Elle possède des caractéristiques très différentes selon la nature de ses composants et la température de cuisson. On distingue plusieurs catégories : poteries poreuses, terres vernissées, poteries siliceuses, grès, faïences, porcelaines tendres ou dures...

Celle qui nous intéresse ici est la faïence stannifère. Selon Alexandre Brongniart2, il s'agit « d'une céramique à pâte argilo-calcaire recouverte d'un émail stannifère (à base d'étain) cuit dans un deuxième temps et décoré ou non à l'aide d'oxydes métalliques. » En pratique, les pièces de faïence sont façonnées, c'est-à-dire moulées ou tournées à partir d'une argile commune. Celle-ci a auparavant été broyée, nettoyée, lavée, de manière à obtenir un mélange homogène ; elle a reposé ensuite plusieurs mois : c'est le pourrissement.

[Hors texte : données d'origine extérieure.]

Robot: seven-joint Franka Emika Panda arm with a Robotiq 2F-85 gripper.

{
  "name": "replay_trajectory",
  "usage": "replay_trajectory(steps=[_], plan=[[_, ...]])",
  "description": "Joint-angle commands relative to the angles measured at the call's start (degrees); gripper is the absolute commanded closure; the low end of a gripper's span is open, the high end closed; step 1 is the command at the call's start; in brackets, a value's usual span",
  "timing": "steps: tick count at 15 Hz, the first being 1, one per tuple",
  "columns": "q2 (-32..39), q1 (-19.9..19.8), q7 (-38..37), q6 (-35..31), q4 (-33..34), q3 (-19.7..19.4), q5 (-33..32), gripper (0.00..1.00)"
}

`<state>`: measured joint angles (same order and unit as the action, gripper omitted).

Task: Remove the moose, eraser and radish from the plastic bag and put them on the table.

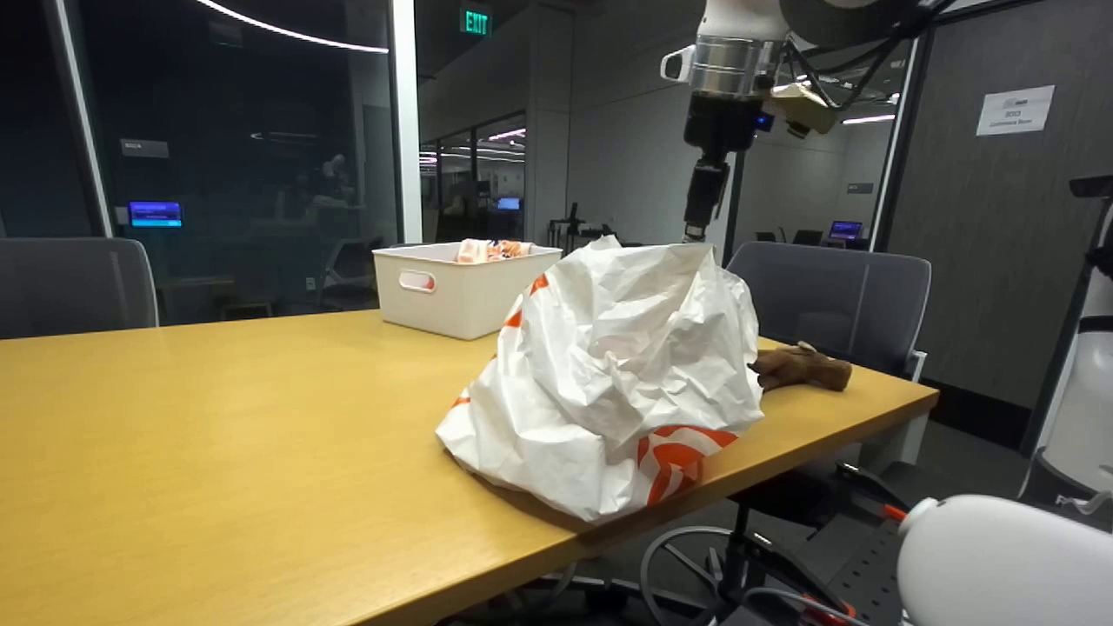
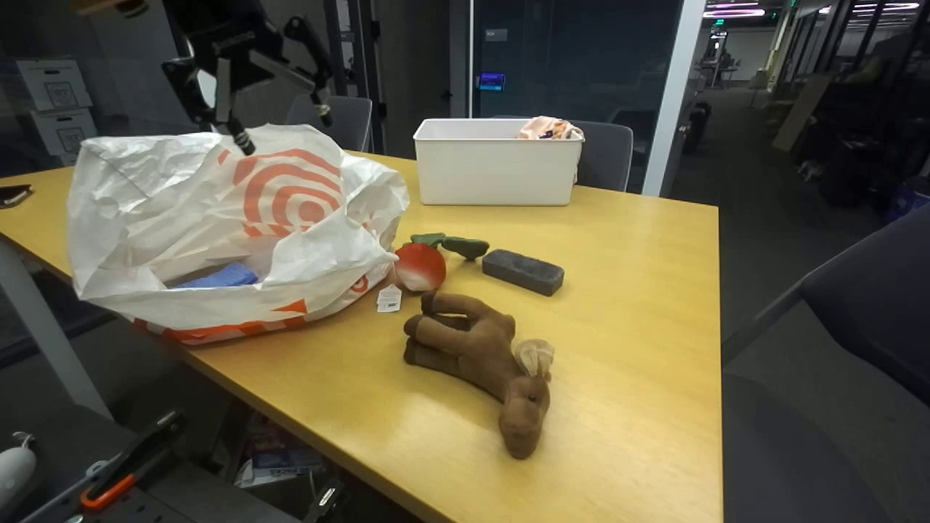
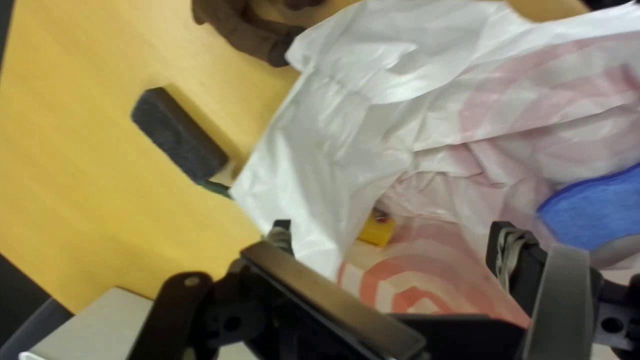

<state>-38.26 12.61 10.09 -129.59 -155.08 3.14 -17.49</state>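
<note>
The white plastic bag [image 1: 600, 382] with orange markings stands at the table's edge, its mouth facing out in an exterior view [image 2: 341, 261]. The brown plush moose [image 2: 479, 349] lies on its side on the table; its legs show in the wrist view [image 3: 240, 30]. The dark grey eraser [image 2: 523, 272] lies on the table and also shows in the wrist view [image 3: 177, 132]. The red and white radish [image 2: 421, 267] with green leaves lies beside the bag, partly hidden behind it. My gripper [image 2: 284, 127] is open and empty at the bag's top; its fingers spread over the bag in the wrist view [image 3: 390, 235].
Inside the bag lie a blue item [image 3: 595, 210] and a small yellow item [image 3: 377, 230]. A white bin [image 2: 498, 174] with patterned cloth [image 2: 548, 128] stands at the back of the table [image 2: 639, 290]. Chairs [image 1: 835, 296] stand around the edges.
</note>
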Motion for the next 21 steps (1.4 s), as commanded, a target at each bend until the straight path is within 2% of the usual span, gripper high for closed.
replay_trajectory(steps=[1, 2, 5, 12, 16, 20, 21], plan=[[-5.1, 6.1, 10.4, 2.5, -2.1, -2.6, 8.3, 0.00], [-3.7, 2.4, 5.5, 0.9, -3.1, 0.3, 5.5, 0.00], [-4.8, 4.7, 8.7, 1.9, -2.7, -0.8, 7.8, 0.00], [-4.7, 4.7, 9.5, 2.0, -2.7, -1.1, 7.9, 0.00], [-2.3, 4.8, 15.3, 0.3, -2.9, -3.5, 7.1, 0.00], [0.2, 5.7, 24.5, -1.0, -3.0, -7.9, 8.3, 0.00], [-0.9, 4.5, 20.2, 1.1, -3.0, -5.0, 7.7, 0.00]])
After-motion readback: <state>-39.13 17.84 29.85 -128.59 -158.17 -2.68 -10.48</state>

Après le façonnage et le séchage, la pièce est cuite une première fois dans la chambre du dégourdi3 à la température d'environ 800°. On obtient alors un biscuit. Cette température permet à l'objet de conserver sa porosité, nécessaire à l'émaillage.

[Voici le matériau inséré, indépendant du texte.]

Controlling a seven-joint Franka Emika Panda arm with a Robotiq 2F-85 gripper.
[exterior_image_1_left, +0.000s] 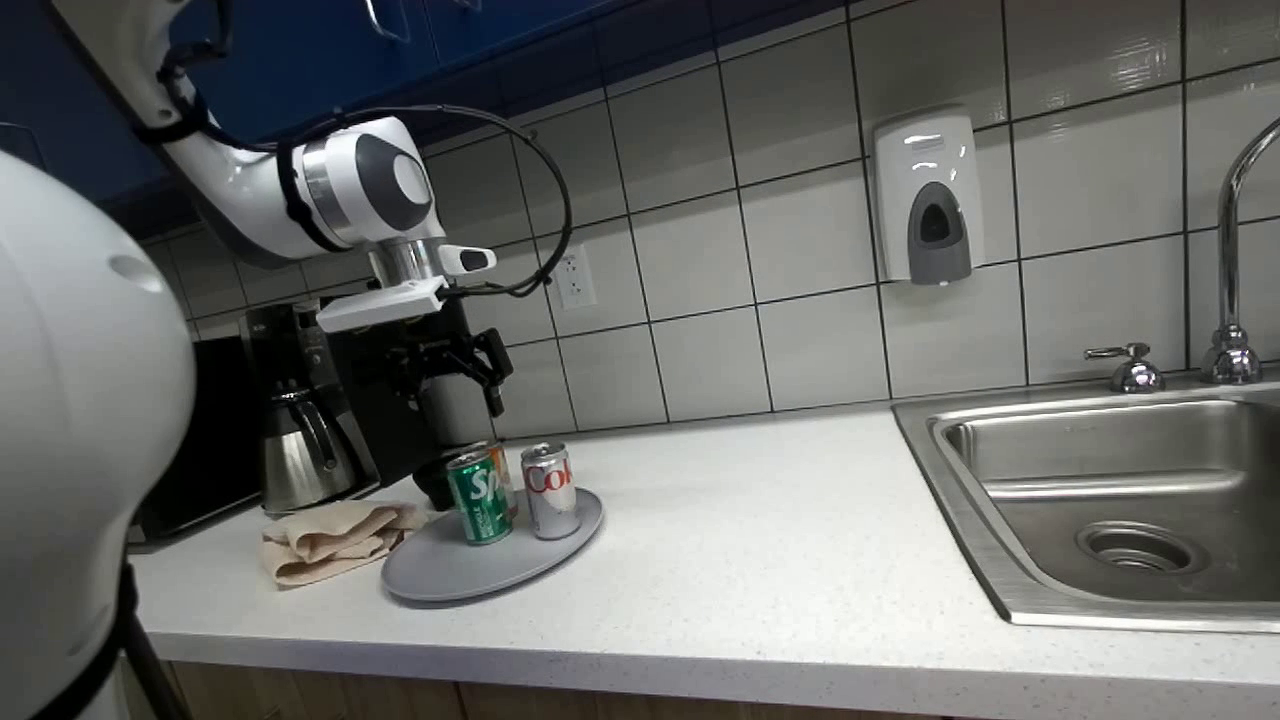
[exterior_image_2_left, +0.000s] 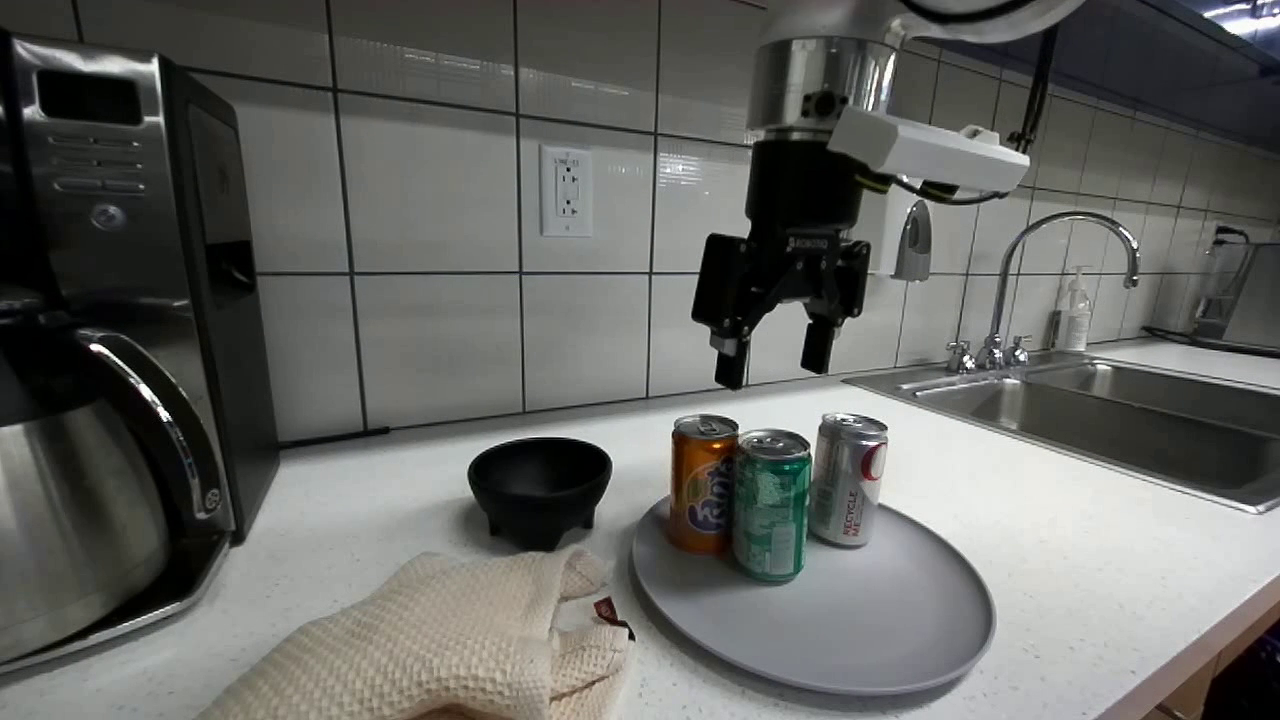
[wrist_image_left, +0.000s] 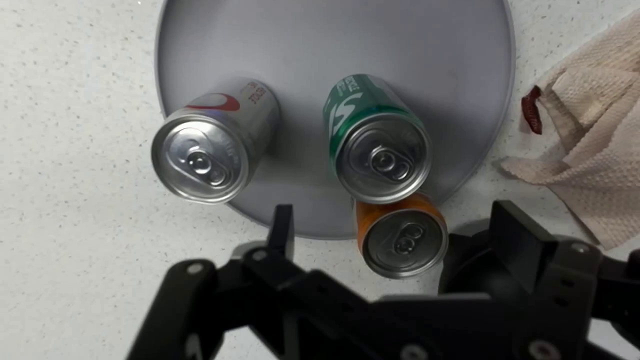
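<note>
1. Black claw (exterior_image_2_left: 774, 363): jaws spread, gripping nothing; hangs above and nearest to the orange can (exterior_image_2_left: 697, 485).
2. Orange can: upright on the grey plate (exterior_image_2_left: 880, 630), by the rim facing the wall-side edge of the tabletop (exterior_image_2_left: 1060, 495). Green can (exterior_image_2_left: 772, 520) right beside it, contact unclear; silver can (exterior_image_2_left: 843, 490) stands apart.
3. Handling, judging by eye: looks sealed, so probably full, heavyish; slick thin metal, dents if squeezed hard.
4. Best hold: mid-height, across the sidewall, clear of the green can.
</note>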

À la sortie du four et après refroidissement, le biscuit est trempé dans un bain d'émail imperméabilisant, additionné d'oxyde d'étain, qui possède la propriété de rendre la glaçure blanche et opaque. La couleur de la pâte étant dissimulée, la faïence présente un fond blanc idéal pour recevoir des décors peints, cuits soit au « grand feu »4, soit au « petit feu »5. Les faïences étudiées ici sont cuites au grand feu, à une température d'environ 950°, en partie basse du four cette fois.

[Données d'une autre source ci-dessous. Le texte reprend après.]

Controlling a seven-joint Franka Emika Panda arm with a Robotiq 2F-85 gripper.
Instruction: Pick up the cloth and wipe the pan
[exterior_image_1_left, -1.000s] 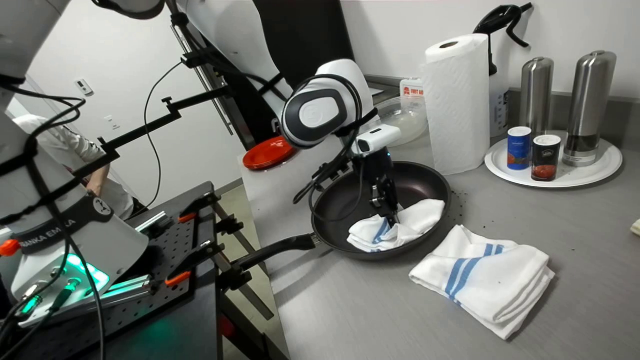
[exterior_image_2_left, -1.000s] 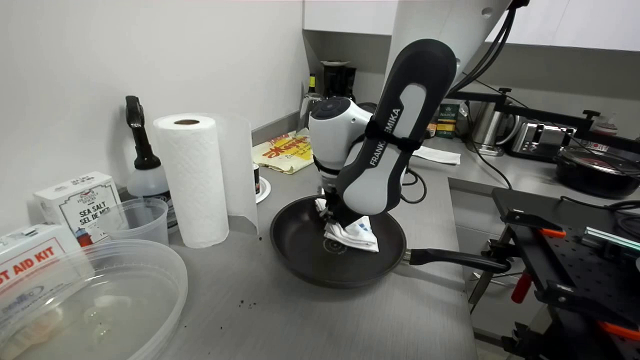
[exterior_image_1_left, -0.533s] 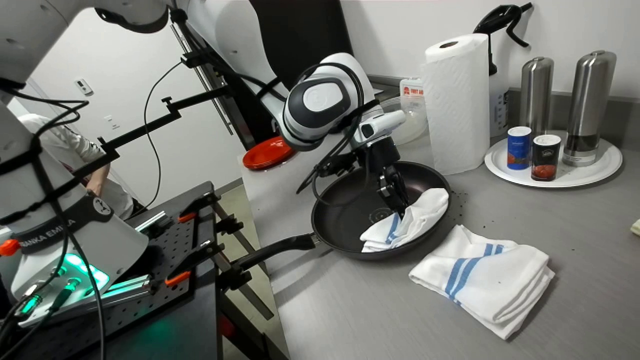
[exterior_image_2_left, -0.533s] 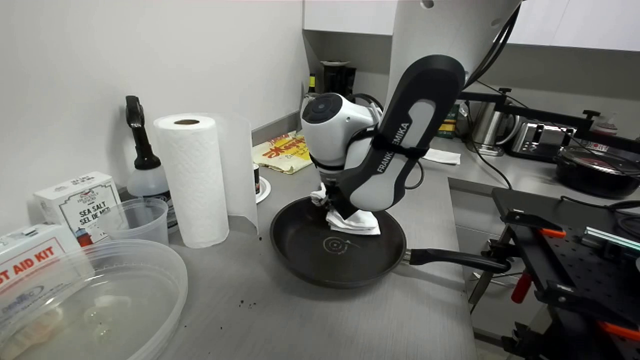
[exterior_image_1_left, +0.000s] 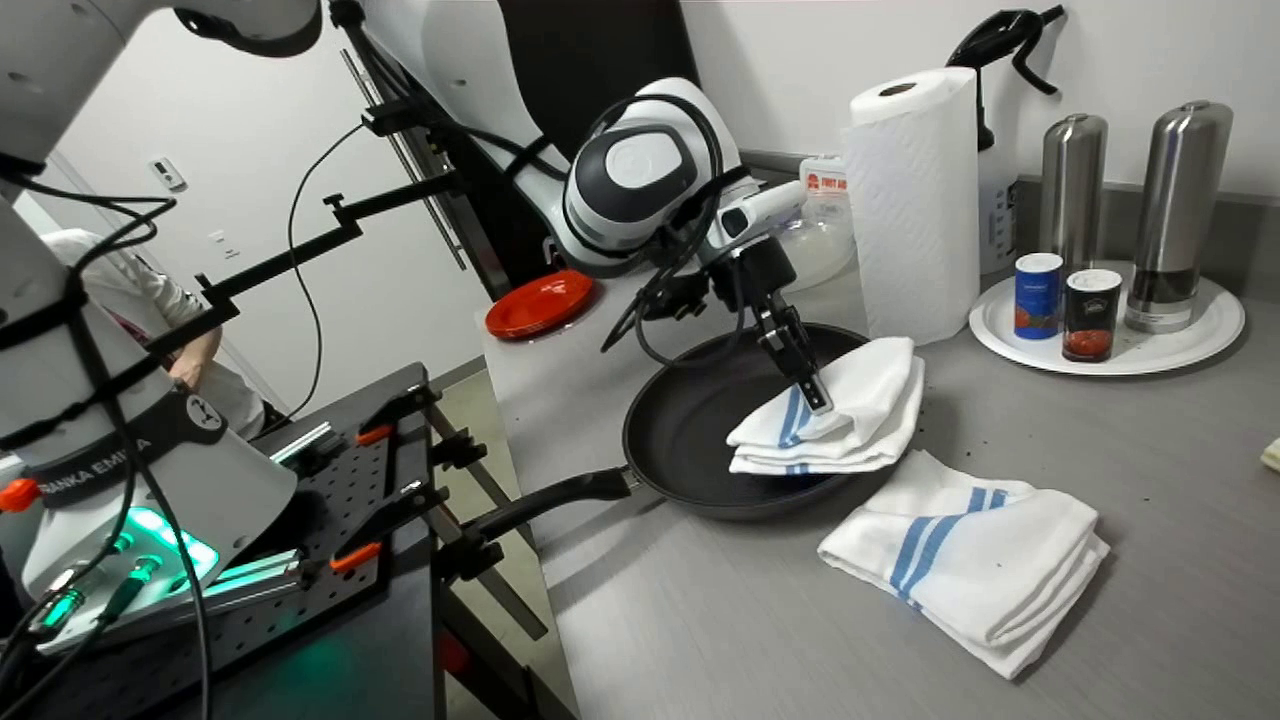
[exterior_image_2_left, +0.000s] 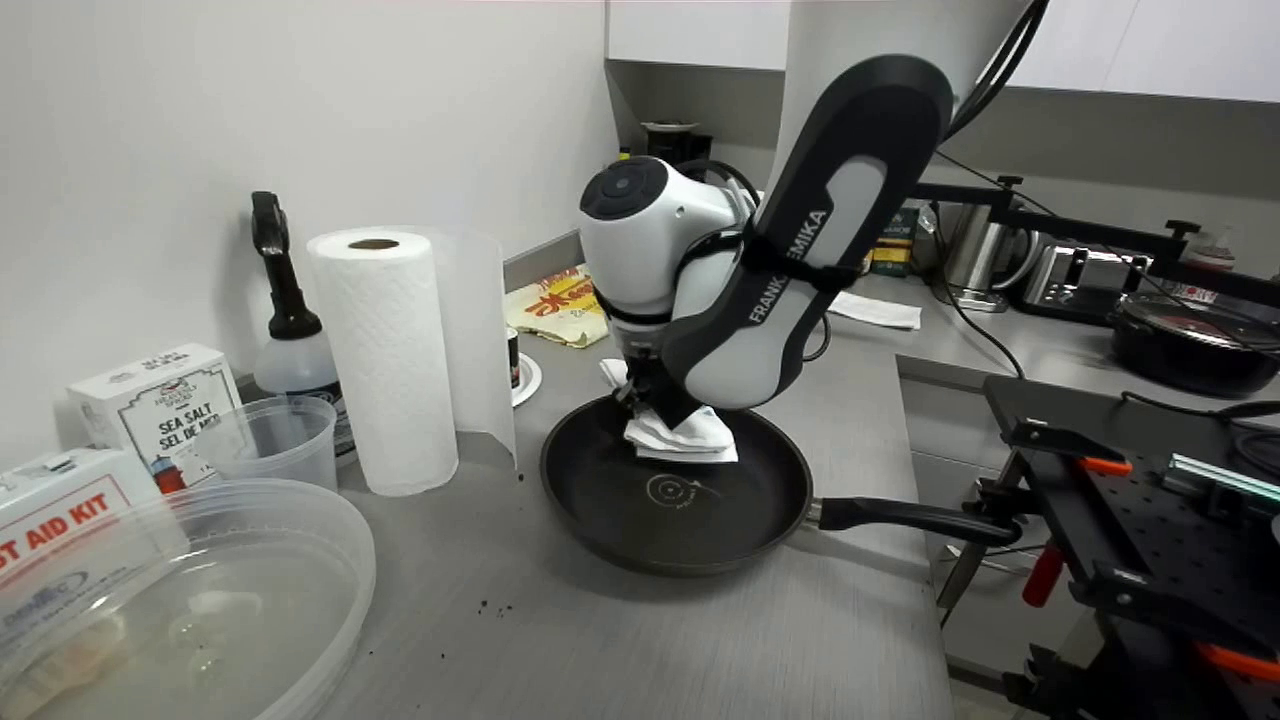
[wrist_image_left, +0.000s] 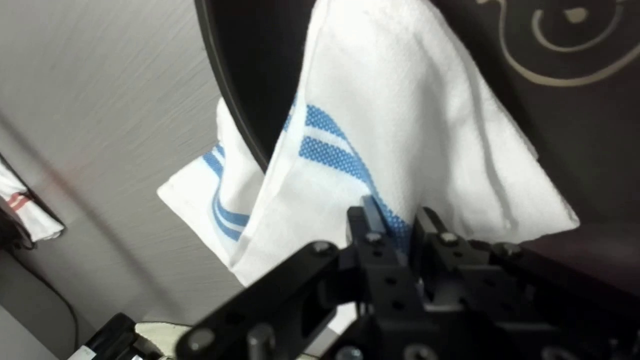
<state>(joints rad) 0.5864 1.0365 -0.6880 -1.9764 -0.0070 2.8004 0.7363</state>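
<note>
I have the tool (wrist_image_left: 396, 220) clamped on the cloth (wrist_image_left: 395, 130); the wrist view shows the pinch, at the blue stripes. In an exterior view I see the cloth, folded and slanting, over the side of the pan (exterior_image_1_left: 690, 425) with part of it passing over the rim; I can't tell whether it touches the pan. Beside the pan on the table (exterior_image_1_left: 700, 620) lies a striped towel (exterior_image_1_left: 970, 560), whole in an exterior view, just a part in the wrist view. The ring logo (exterior_image_2_left: 672, 490) on the pan shows in an exterior view and the wrist view. The red dish (exterior_image_1_left: 540, 303) and salt box (exterior_image_2_left: 160, 410) each show in a single exterior view.
</note>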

  1. Définition issue du site internet de la cité de la céramique de Sèvres.
  2. Alexandre Brongniart : savant et minéralogiste, administrateur de la Manufacture de porcelaine de Sèvres de 1800 à 1847, et auteur notamment d'un Traité des arts céramiques ou des poteries considérées dans leur histoire, leur pratique et leur théorie.
  3. Chambre du dégourdi : le tiers supérieur du four à faïence.
  4. Grand feu : le décor est peint sur l'émail cru et cuit avec lui en deuxième cuisson de l'objet.
  5. Petit feu : le décor est peint sur émail cuit, en troisième cuisson de l'objet.